In 2016 he shared a Pulitzer Prize for Breaking News Photography for coverage of the European migrant crisis. In 2017, he was awarded the Robert Capa Gold Medal (shared with Bryan Denton) for his coverage of the war in Iraq. He won World Press Photo awards in 2015, 2016 and 2017.

==Life and work==
Ponomarev was born in Moscow and graduated from Moscow State University and from Academy of Labour and Social Relations. Between 2003 and 2012, Ponomarev worked for Associated Press, subsequently starting his career as a freelance photographer.

He is a frequent contributor to The New York Times. In 2015, The New York Times asked Ponomarev to go to Greece and photograph the landing of refugees. Subsequently, he followed refugees on their way to Western Europe, spending in total of five months on the project.

Ponomarev previously covered the Moscow theater hostage crisis in 2002, the Beslan school siege in 2004, the Euromaidan in Kyiv, the war in Donbas, and the Syrian Civil War.

According to James Nachtwey, "Sergey (Ponomarev')s visual perception operates at a very high level.
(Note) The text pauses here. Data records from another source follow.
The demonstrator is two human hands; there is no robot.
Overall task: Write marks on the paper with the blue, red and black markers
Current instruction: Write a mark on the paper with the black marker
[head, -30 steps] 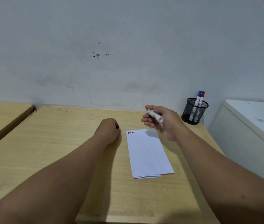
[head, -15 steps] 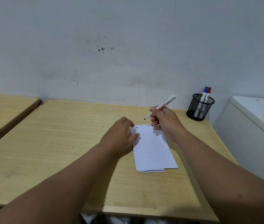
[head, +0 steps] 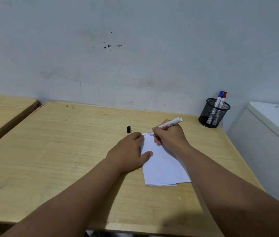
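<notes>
A wooden desk stands against a scuffed wall; a second desk lies to its left and a white cabinet to its right. The folded white paper lies right of the desk's centre. The left hand rests flat, fingers spread and relaxed, pinning the paper's left edge. The right hand curls its fingers closed around the black marker in a writing grip, the tip at the paper's far edge; whether it touches cannot be told. A black mesh cup at the far right corner holds the blue marker and the red marker, both capped. The black cap lies alone on the desk beyond the left hand. Small blue and red marks already show on the paper's far left corner. Judged step: the black mark, seemingly the last of three. The next move likely calls for a short, light stroke beside these marks, the paper held firm.
</notes>
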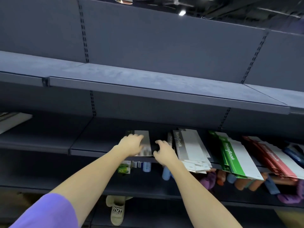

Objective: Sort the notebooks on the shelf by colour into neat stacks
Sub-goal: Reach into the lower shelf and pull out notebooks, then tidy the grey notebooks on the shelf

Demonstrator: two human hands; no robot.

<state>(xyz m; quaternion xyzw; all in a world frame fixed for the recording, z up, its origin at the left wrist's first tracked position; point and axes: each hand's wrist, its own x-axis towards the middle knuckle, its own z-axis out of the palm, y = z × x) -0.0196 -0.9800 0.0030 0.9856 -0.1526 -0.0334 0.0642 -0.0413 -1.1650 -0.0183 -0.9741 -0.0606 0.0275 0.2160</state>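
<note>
The left hand (131,144) rests flat on a grey notebook (144,143) on the shelf (85,143); the right hand (162,151), fingers loosely curled, holds nothing just right of it. Further right, grey stack (190,148), green stack (233,157) and red stack (269,160) overhang the shelf edge; a careless nudge could spill them.

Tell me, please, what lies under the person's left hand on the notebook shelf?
The left hand rests on a grey notebook lying flat near the shelf edge. The hand covers the notebook's left part, so whether more notebooks lie beneath cannot be seen.
</note>
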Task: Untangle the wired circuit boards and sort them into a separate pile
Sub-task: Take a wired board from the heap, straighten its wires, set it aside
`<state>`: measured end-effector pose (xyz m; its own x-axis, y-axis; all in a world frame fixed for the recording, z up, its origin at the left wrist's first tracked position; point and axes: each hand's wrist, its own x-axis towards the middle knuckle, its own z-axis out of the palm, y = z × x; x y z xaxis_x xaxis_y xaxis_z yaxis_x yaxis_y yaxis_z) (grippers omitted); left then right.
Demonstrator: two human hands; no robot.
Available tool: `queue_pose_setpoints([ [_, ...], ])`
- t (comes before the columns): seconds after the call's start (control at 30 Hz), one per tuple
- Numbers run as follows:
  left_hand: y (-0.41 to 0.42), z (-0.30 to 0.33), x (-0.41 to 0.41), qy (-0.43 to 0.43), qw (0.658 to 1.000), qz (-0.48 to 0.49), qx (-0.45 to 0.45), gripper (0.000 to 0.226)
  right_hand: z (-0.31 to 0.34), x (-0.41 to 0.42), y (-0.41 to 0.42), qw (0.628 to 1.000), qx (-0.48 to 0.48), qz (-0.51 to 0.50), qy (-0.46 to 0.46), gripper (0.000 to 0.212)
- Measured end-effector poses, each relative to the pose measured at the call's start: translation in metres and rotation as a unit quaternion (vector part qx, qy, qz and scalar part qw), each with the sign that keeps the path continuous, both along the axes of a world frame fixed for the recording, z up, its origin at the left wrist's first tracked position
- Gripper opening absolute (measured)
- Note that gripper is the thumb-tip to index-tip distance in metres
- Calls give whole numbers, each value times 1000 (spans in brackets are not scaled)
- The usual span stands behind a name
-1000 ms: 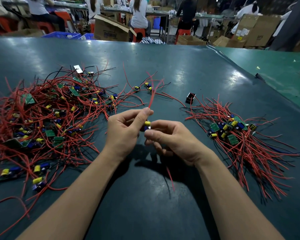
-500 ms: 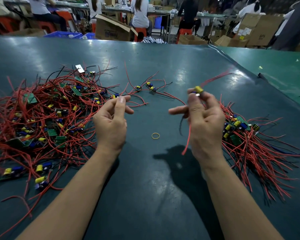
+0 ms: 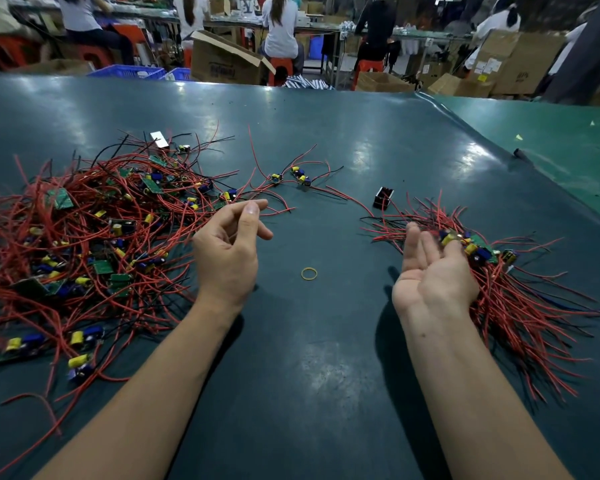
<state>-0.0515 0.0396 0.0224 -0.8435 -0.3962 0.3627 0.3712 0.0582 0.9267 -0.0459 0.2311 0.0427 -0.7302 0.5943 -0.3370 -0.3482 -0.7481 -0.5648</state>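
A person's two bare forearms reach in from the bottom of the frame over a dark green table [image 3: 326, 393]. The left hand [image 3: 227, 251], at centre, hangs above the surface with fingers loosely curled, holding nothing. The right hand [image 3: 433, 271] lies palm up, fingers straight, at the edge of the sorted pile [image 3: 520, 292] at right. The tangled heap [image 3: 94, 237] of red-wired circuit boards fills the left. A yellow rubber band [image 3: 309, 273] lies between the hands, a small black part [image 3: 383, 198] above it.
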Motion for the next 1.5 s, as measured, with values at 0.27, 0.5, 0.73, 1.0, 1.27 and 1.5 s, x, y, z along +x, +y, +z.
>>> queue_pose_setpoints([
  [0.27, 1, -2, 0, -19, 999, -2, -43, 18, 1, 5, -10, 979, 47, 177, -84, 27],
  [0.5, -19, -6, 2, -123, 841, 274, -450, 25, -4, 1, -23, 957, 163, 227, -84, 6],
  [0.73, -51, -12, -9, -327, 706, 273, -566, 42, -10, 0, -29, 921, 243, 292, -82, 7],
  [1.0, -51, -9, -10, -243, 775, 310, -495, 23, -12, 1, -34, 893, 276, 349, -59, 5],
  [1.27, -27, 7, 4, 25, 878, 320, -356, 15, -18, 3, -43, 831, 381, 404, -26, 8],
  [1.5, 10, 2, 27, 255, 902, -50, -345, 21, -29, 3, -45, 739, 534, 409, 43, 69],
])
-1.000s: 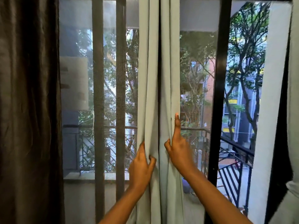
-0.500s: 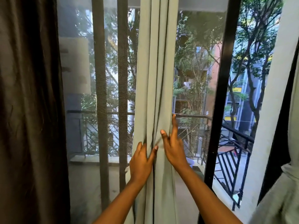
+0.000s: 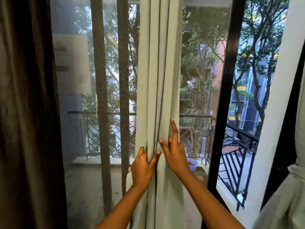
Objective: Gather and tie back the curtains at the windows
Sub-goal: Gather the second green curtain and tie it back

He has the ability to organize what he perceives in a compelling, complex manner using the full range of photographic vocabulary with great mastery."
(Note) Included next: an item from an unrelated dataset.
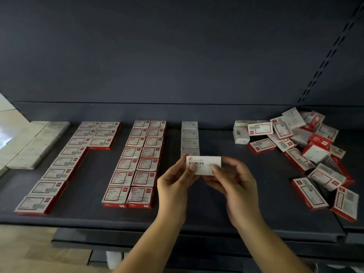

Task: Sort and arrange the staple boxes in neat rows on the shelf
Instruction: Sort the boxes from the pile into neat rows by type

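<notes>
Left hand [173, 186] and right hand [234, 184] pinch white staples box [203, 165], frame centre, above dark shelf [226, 194] | red-white rows [136, 162] left | loose pile [307, 146] right

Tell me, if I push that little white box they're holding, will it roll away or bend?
Probably neither. The white staple box has flat sides and square corners, so it would likely slide, not roll. It keeps its shape while both hands, left hand and right hand, pinch its ends, so it seems stiff. Its plain card face may be a bit slippery.
</notes>
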Available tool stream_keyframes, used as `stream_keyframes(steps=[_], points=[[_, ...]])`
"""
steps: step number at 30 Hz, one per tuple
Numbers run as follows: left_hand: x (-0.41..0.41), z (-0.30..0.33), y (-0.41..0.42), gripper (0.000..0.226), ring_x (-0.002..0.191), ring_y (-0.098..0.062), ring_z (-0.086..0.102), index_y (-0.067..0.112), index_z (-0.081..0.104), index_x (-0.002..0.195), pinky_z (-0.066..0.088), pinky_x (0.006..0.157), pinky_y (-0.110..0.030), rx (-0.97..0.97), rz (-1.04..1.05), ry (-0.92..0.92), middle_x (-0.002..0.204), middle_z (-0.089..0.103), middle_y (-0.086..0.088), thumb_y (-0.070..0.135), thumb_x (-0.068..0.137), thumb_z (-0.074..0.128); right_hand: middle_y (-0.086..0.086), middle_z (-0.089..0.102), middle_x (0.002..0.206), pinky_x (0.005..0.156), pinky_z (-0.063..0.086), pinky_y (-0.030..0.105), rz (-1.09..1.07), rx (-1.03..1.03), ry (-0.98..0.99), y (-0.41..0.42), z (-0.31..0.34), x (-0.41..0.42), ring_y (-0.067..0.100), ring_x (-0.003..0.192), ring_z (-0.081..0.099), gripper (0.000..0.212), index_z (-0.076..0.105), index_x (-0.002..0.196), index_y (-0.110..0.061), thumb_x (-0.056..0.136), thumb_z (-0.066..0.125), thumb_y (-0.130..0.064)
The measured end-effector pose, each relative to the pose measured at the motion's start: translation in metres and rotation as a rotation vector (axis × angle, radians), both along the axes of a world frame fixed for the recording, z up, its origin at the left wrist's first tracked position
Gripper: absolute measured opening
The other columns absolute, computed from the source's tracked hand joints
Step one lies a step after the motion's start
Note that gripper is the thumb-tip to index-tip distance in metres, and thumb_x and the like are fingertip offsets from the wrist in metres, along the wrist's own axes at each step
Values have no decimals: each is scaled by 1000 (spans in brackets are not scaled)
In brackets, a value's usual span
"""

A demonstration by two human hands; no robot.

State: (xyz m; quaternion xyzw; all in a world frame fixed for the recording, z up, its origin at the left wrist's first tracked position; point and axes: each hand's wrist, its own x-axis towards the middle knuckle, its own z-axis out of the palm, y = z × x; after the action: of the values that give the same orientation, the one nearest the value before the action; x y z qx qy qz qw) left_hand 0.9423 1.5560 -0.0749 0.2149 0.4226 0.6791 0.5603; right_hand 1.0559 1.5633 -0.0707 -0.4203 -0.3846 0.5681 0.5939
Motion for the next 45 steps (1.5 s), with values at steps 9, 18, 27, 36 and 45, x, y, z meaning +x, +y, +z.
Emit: stream_keyframes(steps=[9, 18, 27, 36, 45], points=[[-58, -1, -12, 34, 95, -10, 67, 9, 63, 111, 53, 74, -19, 79, -29, 271, 95, 73, 2, 6, 77, 64, 11, 71, 91, 67, 56, 29, 51, -26, -20, -4, 4, -48, 26, 84, 69, 26, 57, 105, -4, 80, 58, -8], [-186, -6, -21, 44, 127, -28, 39, 10, 55, 125, 39, 103, -42, 587, -11, 1721, 130, 52, -7, 27, 84, 54, 8, 70, 85, 64, 56, 25, 116, -86, -37, -19, 11, -148, 19, 74, 68, 20, 59, 104, -9, 85, 56, -3], [-293, -5, -28, 41, 95, -21, 54, 4, 65, 110, 56, 64, -36, 626, -83, 1815, 108, 57, -3, 31, 82, 53, 6, 71, 81, 67, 56, 24, 220, -37, -200, -27, 4, -247, 19, 77, 68, 14, 61, 97, -13, 85, 60, -4], [-423, -21, -32, 32, 92, -22, 59, 16, 69, 105, 48, 79, -32, 575, -227, 1953, 106, 67, -5, 24, 81, 49, 4, 54, 123, 93, 39, 23, 146, 569, -1109, -36, -26, -308, 9, 113, 46, 40, 53, 122, -11, 84, 56, -22], [-484, -49, -25, 18, 100, -18, 55, 17, 68, 85, 52, 77, -30, 446, -302, 1903, 101, 69, -1, 14, 75, 53, 3, 64, 103, 79, 50, 32, 228, 643, -1287, -24, -21, -343, 23, 96, 61, 39, 65, 106, -7, 84, 41, -29]])
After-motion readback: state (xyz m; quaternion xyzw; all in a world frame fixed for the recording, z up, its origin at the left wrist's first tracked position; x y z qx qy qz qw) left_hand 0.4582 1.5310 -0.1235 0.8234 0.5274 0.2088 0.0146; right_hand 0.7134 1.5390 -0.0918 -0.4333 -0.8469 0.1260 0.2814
He sees his role "as simply developing stories that are meant to disturb the world", and he notes that restrictions imposed on viewing disturbing images diminishes their impact because "(t)he more people see injustice, the more they are willing to change it."

Ponomarev opposes the Russian invasion of Ukraine and left Russia on 1 March 2022, flying to Istanbul.

==Awards==
- 2015: A double runner-up for a Pulitzer Prize for Breaking News Photography as a contributor to two of the three finalist portfolios, both for The New York Times. With Mauricio Lima, he was cited "for photographs that portrayed the conflict in Ukraine in an intimate way," specifically the Euromaidan protests and ensuing war, and for "capturing key moments in the human struggle in Gaza, and providing a fresh take on a long, bloody conflict."
- 2015: third prize of the World Press Photo award in the General News category for his photos of Gaza conflict.
- 2016: first prize, General News category, World Press Photo for the European migrant crisis photos.
- 2016: Shared a Pulitzer Prize for Breaking News Photography with Mauricio Lima, Tyler Hicks, and Daniel Etter "For photographs that captured the resolve of refugees, the perils of their journeys and the struggle of host countries to take them in." Specifically, their coverage of the European migrant crisis, produced for The New York Times, was cited. He became the second Pulitzer Prize winner from Russia, after Alexander Zemlianichenko (1997).
- 2017: Robert Capa Gold Medal (shared with Bryan Denton) for his coverage of the war in Iraq.
- 2017: Second prize stories, General News category, World Press Photo.